Department of Thoracic Surgery, The First Affiliated Hospital of Xinxiang Medical University, Weihui, Henan, China.
Esophageal Cancer Institute of Xinxiang Medical University, Weihui, Henan, China.
Immun Inflamm Dis. 2024 May;12(5):e1266. doi: 10.1002/iid3.1266.
Esophageal cancer (ESCA) is a highly invasive malignant tumor with poor prognosis. This study aimed to discover a generalized and high-sensitivity immune prognostic signature that could stratify ESCA patients and predict their overall survival, and to discover potential therapeutic drugs by the connectivity map.
The key gene modules significantly related to clinical traits (survival time and state) of ESCA patients were selected by weighted gene coexpression network analysis (WCGNA), then the univariate and least absolute shrinkage and selection operator (LASSO) Cox regression analyses were used to construct a 15-immune-related gene prognostic signature.
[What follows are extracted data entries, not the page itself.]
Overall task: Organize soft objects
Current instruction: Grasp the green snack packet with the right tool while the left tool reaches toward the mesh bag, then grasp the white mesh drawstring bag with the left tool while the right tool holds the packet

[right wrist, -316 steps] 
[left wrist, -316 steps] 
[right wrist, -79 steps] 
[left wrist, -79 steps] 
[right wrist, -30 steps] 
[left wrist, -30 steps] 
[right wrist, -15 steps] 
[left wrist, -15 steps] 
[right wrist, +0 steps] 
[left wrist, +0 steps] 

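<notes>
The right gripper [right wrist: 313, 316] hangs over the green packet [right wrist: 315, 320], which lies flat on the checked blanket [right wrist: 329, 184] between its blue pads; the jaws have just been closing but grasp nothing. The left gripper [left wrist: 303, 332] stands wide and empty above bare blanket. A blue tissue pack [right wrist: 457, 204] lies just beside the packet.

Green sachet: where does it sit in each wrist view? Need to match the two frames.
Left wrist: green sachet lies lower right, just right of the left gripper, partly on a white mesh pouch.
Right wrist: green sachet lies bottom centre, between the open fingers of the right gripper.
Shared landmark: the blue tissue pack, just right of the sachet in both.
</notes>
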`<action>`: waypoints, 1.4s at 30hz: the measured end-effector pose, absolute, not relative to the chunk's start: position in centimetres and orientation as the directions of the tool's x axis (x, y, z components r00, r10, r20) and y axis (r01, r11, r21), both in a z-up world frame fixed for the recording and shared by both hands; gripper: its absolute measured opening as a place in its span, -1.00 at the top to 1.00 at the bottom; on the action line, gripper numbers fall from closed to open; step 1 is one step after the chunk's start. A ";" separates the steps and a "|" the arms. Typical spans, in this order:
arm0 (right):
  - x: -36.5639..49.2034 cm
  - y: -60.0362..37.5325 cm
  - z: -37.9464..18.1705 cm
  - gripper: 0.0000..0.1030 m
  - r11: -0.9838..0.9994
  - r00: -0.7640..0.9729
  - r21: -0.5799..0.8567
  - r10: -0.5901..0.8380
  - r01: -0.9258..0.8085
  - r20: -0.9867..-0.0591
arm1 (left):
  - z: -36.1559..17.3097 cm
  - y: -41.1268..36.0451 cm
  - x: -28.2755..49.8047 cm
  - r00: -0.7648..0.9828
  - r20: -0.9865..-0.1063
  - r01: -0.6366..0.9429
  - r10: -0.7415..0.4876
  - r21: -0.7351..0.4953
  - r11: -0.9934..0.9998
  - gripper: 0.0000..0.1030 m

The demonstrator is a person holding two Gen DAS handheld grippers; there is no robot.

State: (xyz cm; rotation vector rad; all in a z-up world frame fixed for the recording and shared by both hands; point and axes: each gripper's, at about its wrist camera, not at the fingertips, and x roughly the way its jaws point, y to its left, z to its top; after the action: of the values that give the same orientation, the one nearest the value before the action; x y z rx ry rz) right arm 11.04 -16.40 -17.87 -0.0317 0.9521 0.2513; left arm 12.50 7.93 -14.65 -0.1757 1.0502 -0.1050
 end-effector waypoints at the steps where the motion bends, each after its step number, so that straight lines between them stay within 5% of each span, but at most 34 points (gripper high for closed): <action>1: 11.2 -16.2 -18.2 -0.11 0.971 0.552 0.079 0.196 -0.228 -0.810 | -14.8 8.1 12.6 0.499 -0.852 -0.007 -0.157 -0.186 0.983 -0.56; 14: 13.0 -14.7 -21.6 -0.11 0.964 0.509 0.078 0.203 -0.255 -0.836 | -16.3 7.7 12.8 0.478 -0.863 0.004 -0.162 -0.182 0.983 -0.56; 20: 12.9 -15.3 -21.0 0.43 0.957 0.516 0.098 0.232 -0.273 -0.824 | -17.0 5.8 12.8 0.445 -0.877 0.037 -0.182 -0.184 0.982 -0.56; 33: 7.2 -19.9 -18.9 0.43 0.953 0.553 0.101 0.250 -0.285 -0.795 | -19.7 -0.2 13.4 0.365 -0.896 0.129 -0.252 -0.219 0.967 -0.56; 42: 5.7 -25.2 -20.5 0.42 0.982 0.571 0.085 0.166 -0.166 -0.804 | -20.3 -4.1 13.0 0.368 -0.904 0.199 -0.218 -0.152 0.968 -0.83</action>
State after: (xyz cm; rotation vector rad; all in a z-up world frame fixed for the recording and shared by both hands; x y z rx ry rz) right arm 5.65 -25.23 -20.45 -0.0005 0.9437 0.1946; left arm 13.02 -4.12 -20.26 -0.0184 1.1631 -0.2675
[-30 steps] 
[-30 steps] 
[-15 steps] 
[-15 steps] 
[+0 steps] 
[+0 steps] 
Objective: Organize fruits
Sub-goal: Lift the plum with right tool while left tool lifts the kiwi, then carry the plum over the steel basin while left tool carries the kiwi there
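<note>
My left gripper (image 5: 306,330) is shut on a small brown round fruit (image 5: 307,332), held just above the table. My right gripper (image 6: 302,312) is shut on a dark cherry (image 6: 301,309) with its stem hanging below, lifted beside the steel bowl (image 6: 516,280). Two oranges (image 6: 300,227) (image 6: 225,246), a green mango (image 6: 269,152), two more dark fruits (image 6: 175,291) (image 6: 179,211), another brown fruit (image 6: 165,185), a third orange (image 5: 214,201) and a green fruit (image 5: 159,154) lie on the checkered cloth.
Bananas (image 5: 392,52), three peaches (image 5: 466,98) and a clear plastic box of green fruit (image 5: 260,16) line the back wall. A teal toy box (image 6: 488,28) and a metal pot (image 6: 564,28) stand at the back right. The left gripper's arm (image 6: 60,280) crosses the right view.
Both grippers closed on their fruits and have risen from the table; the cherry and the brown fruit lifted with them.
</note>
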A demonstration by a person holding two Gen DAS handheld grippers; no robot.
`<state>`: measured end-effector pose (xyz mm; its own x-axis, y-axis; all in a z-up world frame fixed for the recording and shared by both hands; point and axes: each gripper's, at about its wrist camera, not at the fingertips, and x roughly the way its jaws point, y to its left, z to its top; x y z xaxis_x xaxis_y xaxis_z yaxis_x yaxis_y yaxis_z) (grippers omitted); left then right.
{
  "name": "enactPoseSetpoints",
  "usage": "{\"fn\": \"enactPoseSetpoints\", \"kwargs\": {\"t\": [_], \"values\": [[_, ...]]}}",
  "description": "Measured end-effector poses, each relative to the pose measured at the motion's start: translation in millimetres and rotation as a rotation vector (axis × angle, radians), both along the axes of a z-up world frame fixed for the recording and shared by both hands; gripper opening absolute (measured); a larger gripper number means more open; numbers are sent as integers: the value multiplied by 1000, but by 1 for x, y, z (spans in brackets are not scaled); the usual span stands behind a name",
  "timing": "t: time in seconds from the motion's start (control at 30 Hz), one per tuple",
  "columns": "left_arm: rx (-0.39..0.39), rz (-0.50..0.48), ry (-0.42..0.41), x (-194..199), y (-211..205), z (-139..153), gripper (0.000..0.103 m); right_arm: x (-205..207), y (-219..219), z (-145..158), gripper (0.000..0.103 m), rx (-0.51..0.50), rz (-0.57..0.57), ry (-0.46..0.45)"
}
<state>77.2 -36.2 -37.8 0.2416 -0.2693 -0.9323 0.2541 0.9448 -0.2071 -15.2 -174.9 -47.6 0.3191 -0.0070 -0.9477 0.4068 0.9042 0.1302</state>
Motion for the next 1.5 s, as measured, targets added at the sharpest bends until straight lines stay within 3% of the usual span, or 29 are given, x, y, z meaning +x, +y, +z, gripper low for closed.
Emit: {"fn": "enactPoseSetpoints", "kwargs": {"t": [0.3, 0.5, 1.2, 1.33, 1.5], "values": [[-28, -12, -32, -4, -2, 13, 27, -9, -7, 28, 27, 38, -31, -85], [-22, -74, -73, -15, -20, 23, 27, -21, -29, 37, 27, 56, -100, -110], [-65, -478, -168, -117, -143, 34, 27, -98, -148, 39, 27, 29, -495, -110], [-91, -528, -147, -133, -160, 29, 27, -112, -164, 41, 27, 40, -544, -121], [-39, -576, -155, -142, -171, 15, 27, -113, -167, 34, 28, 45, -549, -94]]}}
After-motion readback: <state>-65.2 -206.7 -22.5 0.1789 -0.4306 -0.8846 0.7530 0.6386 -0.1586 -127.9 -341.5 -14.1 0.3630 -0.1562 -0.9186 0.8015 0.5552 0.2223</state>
The immune-related risk model was related to clinical and pathologic factors and remained an effective independent prognostic factor. Enrichment analyses revealed that the differentially expressed genes (DEGs) of the high- and low-risk groups were associated with tumor cell proliferation and immune mechanisms. Based on the gathered data, a small molecule drug named perphenazine (PPZ) was elected. The pharmacological analysis indicates that PPZ could help in adjuvant therapy of ESCA through regulation of metabolic process and cellular proliferation, enhancement of immunologic functions, and inhibition of inflammatory reactions. Furthermore, molecular docking was performed to explore and verify the PPZ-core target interactions.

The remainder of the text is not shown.